Of That

Brandt Redd on Education, Technology, Energy, and Trust

30 November 2012

Learning from Data - An Automotive Example

Monday saw me driving 800 miles home from a family Thanksgiving celebration. Due to my wife's change in plans, my only companion for the drive was our small dog (who had a narrow escape the day before). I needed something to keep my attention. So I decided to perform an experiment in data collection. I learned a lot even from a small data sample.

The vehicle I was driving was a 2010 Subaru Forester. Some friends have the same vehicle and have been pleased with getting around 27 MPG on the highway. We typically get only 23-24 MPG on the highway and I had been wondering why.

Among the features of this car is an average gas mileage display that's tied to the trip odometer. So, sampling the gas mileage is as simple as setting the cruise control, resetting the trip odometer, driving a set distance and reading out the result. As I was crossing the relatively flat plains of Idaho (speed limit 75) this seemed to be a good opportunity to gather some data.

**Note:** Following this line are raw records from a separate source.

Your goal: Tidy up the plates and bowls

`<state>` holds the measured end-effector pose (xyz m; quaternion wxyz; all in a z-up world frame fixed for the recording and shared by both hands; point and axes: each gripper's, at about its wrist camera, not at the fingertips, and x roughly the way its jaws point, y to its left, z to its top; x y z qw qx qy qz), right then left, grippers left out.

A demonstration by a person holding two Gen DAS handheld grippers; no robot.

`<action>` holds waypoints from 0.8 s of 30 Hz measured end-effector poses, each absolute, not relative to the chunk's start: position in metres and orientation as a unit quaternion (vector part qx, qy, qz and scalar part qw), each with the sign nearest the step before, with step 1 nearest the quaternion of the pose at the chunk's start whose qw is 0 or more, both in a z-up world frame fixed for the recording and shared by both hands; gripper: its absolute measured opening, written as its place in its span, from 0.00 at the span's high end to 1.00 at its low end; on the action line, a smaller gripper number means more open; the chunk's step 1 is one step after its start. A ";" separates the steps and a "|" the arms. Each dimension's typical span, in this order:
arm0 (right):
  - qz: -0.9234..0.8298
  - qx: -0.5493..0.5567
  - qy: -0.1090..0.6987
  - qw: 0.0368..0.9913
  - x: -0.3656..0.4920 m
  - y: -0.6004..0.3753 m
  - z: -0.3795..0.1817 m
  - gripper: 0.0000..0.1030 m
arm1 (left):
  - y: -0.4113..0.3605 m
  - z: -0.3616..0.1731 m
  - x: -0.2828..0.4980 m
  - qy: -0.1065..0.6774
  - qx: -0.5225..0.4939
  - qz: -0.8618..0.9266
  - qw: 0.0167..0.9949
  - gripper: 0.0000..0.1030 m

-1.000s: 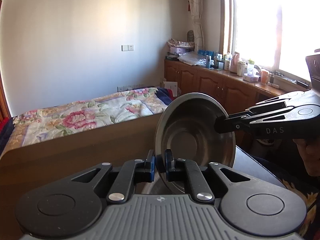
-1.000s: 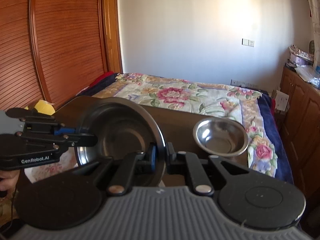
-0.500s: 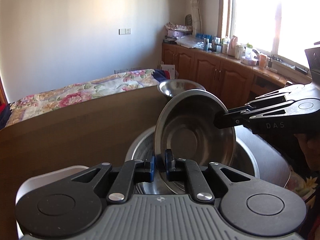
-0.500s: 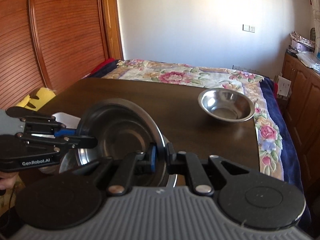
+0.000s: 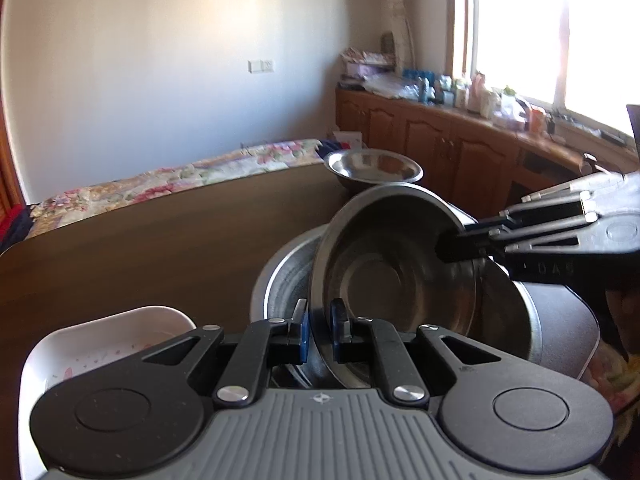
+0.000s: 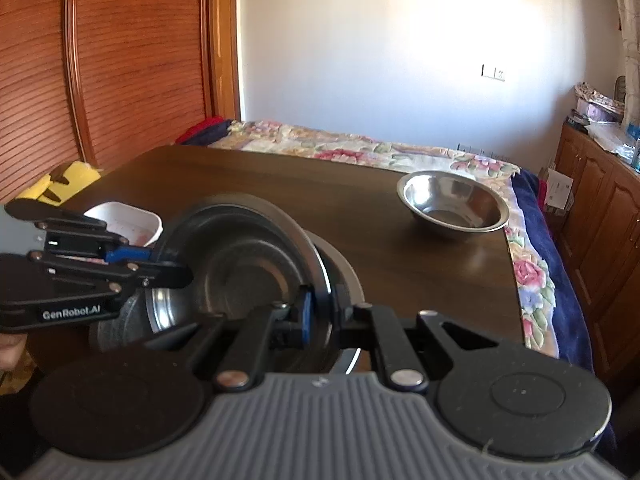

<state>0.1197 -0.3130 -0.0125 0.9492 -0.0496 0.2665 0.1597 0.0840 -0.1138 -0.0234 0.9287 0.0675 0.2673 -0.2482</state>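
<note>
together your left gripper (image 5: pixel 319 334) and right gripper (image 6: pixel 322 314) clamp the tilted steel bowl's (image 5: pixel 394 276) rim; it sits inside a larger steel bowl (image 5: pixel 280 280). another steel bowl (image 6: pixel 452 204) stands apart.

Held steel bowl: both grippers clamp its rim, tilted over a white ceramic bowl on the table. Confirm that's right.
Not quite. The held steel bowl, clamped by left gripper and right gripper, tilts over a larger steel bowl, as the left wrist view shows.
</note>
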 end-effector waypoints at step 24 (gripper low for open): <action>0.143 -0.087 0.275 0.947 0.113 -0.294 -0.020 0.87 | -0.100 -0.029 0.059 0.224 0.021 -0.209 0.952 0.88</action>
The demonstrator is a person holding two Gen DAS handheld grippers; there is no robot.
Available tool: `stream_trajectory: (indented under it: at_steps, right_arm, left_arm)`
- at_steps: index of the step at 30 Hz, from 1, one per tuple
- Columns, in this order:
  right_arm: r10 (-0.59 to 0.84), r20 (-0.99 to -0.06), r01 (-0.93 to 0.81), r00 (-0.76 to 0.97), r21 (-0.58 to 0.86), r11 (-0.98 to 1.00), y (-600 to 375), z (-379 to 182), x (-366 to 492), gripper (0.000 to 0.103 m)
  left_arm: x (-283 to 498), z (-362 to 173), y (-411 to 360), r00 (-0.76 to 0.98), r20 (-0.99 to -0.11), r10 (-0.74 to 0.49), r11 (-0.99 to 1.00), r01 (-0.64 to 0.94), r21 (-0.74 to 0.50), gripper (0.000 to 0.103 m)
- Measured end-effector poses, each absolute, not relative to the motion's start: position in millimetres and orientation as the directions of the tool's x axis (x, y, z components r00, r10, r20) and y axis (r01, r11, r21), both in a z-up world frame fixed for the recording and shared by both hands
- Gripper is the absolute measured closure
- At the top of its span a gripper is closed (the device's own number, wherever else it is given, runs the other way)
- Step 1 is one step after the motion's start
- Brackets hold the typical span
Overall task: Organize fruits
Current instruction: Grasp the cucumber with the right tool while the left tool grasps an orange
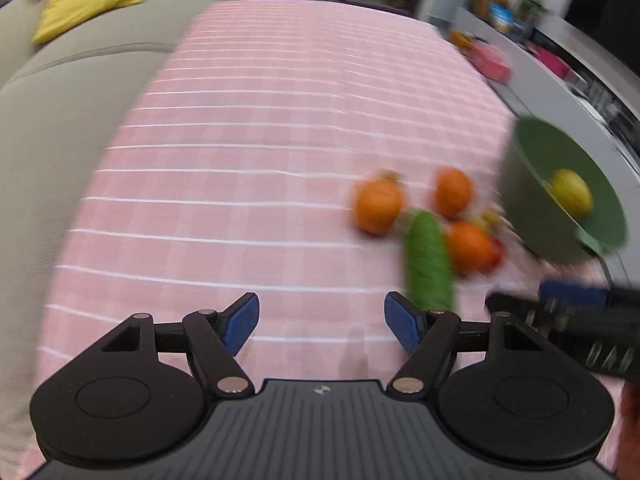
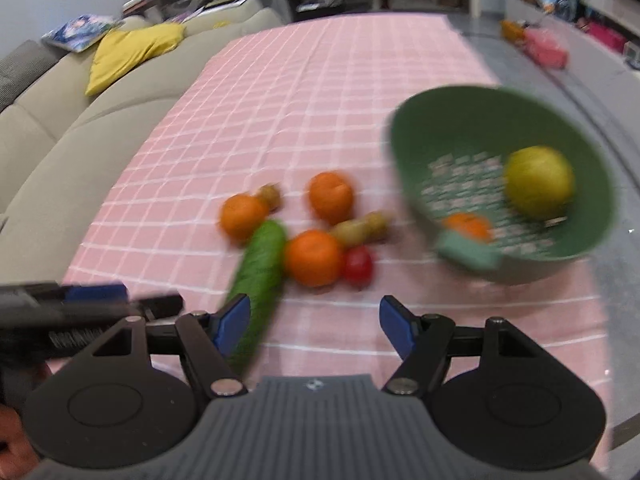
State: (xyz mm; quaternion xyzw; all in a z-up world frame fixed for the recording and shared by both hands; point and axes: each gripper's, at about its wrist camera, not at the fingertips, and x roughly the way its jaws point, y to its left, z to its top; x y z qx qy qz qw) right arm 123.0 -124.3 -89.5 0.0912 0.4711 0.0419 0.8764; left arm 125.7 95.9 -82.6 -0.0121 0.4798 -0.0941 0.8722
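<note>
A green colander bowl (image 2: 500, 136) stands on the pink checked cloth at the right and holds a yellow-green fruit (image 2: 538, 182) and one orange (image 2: 468, 226). Three oranges (image 2: 314, 258), a cucumber (image 2: 258, 280), a small red tomato (image 2: 359, 266) and two brownish pieces (image 2: 362, 230) lie left of it. My right gripper (image 2: 314, 326) is open and empty, just short of the cucumber's near end. My left gripper (image 1: 322, 326) is open and empty, left of the pile; the cucumber (image 1: 428, 264) and bowl (image 1: 560, 184) show at its right.
A beige sofa (image 2: 60, 128) with a yellow cushion (image 2: 128, 52) runs along the table's left side. The table's right edge is just past the bowl. Shelves and clutter stand at the far end. The right gripper's finger (image 1: 568, 312) shows in the left wrist view.
</note>
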Motion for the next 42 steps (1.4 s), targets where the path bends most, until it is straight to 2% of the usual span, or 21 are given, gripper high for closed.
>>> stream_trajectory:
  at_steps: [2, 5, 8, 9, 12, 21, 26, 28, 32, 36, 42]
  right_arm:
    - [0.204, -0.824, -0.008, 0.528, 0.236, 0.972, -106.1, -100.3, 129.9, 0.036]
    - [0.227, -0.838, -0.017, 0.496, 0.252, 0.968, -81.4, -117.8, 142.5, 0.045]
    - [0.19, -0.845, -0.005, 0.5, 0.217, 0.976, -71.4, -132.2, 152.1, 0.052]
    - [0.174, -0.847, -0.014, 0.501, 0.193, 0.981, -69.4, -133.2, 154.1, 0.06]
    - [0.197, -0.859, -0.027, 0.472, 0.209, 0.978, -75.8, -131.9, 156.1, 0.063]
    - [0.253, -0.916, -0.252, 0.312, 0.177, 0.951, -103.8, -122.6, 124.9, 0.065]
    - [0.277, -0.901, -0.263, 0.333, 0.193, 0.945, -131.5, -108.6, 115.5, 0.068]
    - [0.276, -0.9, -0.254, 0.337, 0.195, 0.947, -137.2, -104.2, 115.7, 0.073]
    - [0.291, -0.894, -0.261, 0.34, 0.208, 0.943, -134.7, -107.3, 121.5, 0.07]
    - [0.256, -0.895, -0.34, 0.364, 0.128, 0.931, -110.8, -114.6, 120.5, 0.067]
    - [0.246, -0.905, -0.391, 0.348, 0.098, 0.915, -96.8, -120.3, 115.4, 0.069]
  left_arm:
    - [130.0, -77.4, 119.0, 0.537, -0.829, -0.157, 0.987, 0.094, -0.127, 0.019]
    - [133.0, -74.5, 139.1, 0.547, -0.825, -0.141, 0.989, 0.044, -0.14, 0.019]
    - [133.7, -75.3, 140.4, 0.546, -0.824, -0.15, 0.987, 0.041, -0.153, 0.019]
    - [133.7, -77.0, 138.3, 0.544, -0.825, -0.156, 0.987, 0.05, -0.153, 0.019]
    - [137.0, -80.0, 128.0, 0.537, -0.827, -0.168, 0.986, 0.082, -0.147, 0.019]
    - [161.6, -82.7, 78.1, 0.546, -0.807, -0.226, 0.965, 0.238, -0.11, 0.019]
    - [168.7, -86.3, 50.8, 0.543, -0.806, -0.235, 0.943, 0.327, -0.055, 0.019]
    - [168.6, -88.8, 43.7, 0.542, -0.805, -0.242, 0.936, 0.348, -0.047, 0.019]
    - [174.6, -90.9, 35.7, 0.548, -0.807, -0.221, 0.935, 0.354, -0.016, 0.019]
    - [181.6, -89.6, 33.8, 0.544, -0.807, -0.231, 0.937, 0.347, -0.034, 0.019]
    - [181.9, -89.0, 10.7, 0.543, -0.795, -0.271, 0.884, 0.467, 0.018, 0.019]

Over a period of several hours, I took a bunch of samples following the above method and using my GPS to track altitude changes. I abandoned samples where the altitude change was more than a few hundred feet. The result is 27 good samples. I've posted the raw data here in case you want to play with them. Most of the samples are for 20 mile segments but some are as long as 40 and some are as short as 5 miles.

As you can imagine, the lower-speed samples got a bit tedious. But I was curious enough that I even took a side trip on a remote road (off the freeway) to get samples below 45 MPH. There's considerable variability in those results as you can see in the plot below. Halfway through the trip I refilled with fuel. I switched from regular (87 octane) to premium (92 octane) to see how that might affect mileage.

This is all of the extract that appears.